Lytton Strachey: A Critical Biography
- Author: Michael Holroyd
- Language: English
- Subject: Biography
- Published: 1967 (Heinemann)
- Publication place: United Kingdom
- OCLC: 456067
- Dewey Decimal: 828/.9/1209 B
- LC Class: PR6037.T73 Z69 1967

= Lytton Strachey: A Critical Biography =

Biography of Lytton Strachey by Michael Holroyd

Lytton Strachey: A Critical Biography is a 1967–68 two-volume biography of Lytton Strachey by Michael Holroyd, often seen as the author's magnum opus. He published a revised version in 1994 with a revised subtitle, The New Biography.

== Publication ==

Robert Lescher, vice president of Holt, Rinehart & Winston, contracted English biographer Michael Holroyd around 1961 to write a biography of Lytton Strachey.

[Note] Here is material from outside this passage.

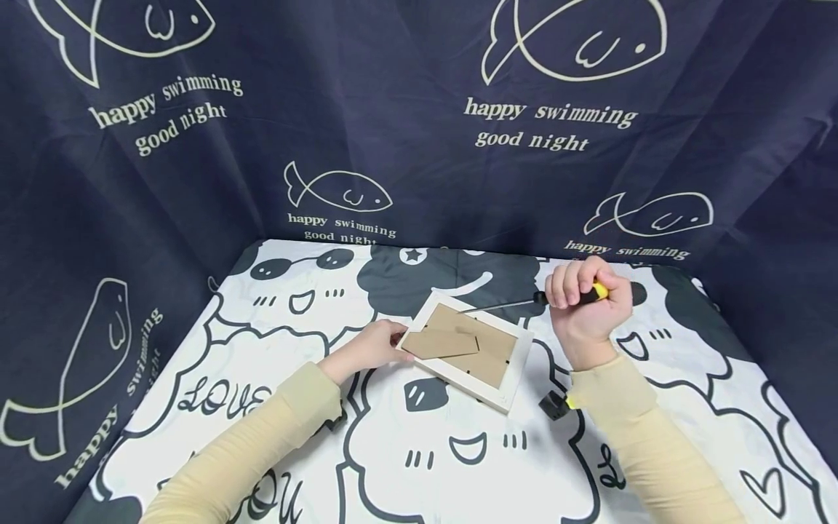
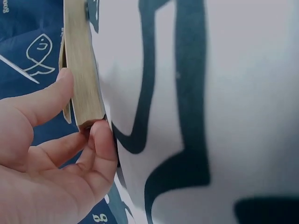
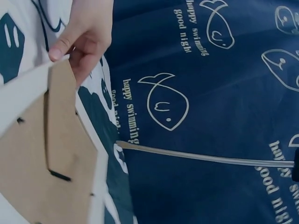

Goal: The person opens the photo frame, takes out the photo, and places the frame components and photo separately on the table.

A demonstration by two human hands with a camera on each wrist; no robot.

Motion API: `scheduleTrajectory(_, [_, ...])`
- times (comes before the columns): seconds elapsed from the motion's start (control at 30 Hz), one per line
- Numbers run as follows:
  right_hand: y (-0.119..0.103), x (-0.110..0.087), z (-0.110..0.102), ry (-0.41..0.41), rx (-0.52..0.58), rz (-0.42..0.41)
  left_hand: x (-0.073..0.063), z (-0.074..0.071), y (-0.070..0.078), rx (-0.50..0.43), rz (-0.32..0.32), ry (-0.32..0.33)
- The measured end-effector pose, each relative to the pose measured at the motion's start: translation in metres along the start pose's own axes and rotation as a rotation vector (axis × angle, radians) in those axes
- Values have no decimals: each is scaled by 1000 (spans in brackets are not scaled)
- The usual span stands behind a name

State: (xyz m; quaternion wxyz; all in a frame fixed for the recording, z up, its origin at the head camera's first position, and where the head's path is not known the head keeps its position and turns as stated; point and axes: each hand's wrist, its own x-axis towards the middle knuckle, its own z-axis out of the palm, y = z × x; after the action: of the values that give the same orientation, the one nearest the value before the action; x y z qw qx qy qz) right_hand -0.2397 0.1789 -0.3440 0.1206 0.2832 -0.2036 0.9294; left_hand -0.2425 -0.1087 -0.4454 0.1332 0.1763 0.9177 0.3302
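A white picture frame lies face down on the cloth, its brown backing board and flat easel stand uppermost. Small dark tabs stick out along the backing's edges. At the frame's left end, my left hand grips the border; in the left wrist view the thumb is on the stand side and the fingers curl at the frame's end. My right hand is wrapped around the yellow-and-black handle of a screwdriver. Its shaft points left over the frame's far edge; in the right wrist view the tip appears apart from the frame.
A black object with a yellow part shows beside the right forearm, partly hidden by it. The table wears a black-and-white cartoon cloth. Dark blue fabric printed with fish stands behind and at both sides.
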Motion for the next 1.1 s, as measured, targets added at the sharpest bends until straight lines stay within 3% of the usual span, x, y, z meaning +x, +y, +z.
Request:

Over the next six years, it became a two-volume release. Lescher helped Holroyd secure grant funding for his work from the Saxton and Bollingen Foundations. By the time the book was published, Lescher had left the position to become a literary agent. Lytton Strachey's brother, James, gave Holroyd permission to use previously unpublished work.

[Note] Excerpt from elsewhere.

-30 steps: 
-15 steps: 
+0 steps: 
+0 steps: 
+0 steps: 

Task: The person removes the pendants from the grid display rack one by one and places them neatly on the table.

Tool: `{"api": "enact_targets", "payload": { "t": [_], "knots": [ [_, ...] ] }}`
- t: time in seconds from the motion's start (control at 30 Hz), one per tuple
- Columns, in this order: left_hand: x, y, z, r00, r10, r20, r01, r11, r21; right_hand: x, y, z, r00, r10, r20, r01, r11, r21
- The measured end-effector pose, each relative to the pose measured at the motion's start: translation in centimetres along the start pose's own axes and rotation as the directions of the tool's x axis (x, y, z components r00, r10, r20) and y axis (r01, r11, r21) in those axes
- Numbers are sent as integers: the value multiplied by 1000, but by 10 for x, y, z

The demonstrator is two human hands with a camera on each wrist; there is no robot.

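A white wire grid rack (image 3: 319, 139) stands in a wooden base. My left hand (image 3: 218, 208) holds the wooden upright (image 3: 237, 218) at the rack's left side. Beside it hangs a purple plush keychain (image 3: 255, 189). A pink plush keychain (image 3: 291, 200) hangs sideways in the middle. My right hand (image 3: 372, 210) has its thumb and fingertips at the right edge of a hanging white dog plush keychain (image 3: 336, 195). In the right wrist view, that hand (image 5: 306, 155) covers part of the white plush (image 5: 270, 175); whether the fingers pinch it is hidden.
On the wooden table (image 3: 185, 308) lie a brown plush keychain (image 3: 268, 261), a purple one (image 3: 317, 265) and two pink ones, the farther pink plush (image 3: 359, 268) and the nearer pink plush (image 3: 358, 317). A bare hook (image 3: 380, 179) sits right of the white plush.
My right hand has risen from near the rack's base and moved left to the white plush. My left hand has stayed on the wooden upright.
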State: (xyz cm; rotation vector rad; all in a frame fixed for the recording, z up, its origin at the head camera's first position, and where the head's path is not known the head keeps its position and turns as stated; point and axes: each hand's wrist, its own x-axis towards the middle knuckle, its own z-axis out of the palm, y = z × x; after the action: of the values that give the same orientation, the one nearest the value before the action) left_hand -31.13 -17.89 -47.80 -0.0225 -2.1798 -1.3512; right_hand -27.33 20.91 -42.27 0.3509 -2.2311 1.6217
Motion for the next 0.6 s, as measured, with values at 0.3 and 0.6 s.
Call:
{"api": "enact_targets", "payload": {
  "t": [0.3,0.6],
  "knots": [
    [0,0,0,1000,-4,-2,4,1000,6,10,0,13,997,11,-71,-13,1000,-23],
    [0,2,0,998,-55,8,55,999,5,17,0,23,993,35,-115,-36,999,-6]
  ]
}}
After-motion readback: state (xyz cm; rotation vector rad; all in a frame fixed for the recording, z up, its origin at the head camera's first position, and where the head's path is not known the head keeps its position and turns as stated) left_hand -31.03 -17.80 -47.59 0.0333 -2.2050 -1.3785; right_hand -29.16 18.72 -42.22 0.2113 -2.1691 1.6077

The Strachey biography's first of two volumes, The Unknown Years 1880–1910, was released in 1967. The second volume, The Years of Achievement 1910–1932, arrived the next year. He revisited the work by popular request and in 1971 released two revised volumes for Penguin Press: Lytton Strachey: A Biography and Lytton Strachey and the Bloomsbury Group. After writing on Augustus John and Bernard Shaw, in 1994, Holroyd again revised the biography into a single volume, Lytton Strachey: The New Biography. The last release addressed new findings in the quarter-century since the first release, and the previously private information of Strachey's friends became publishable as they died. Lytton Strachey's brother, James, who had given Holroyd permission to use previously unpublished work, originally disagreed with some of Holroyd's passages in the first release, and Holroyd gave him reprieve by publishing the brother's disagreements as footnotes in the text. James died before the first release was published, and the footnotes were removed from the later edition. The 1994 edition also truncated his commentary on Strachey's work, including shorter treatments of each individual book and a new overview of Strachey's Eminent Victorians where there had previously been chapter analyses.

== Reception ==

The biography's initial reception was positive, with particular praise for how Holroyd navigated Strachey's personal life.

== Legacy ==

Though Holroyd would write other biographies, his two-volume release on Strachey became the biographer's magnum opus. Holroyd's biography, Hilton Kramer wrote, "radically altered" common understandings of the Bloomsbury Group and modern English culture. The long-yet-engrossing story made the vast prior library on the Bloomsbury group obsolete; such were its revelations. Still, Kramer retrospectively criticised its ornate and wordy prose, and considered Holroyd's mid-1970s Augustus John biography to be of a higher writing quality.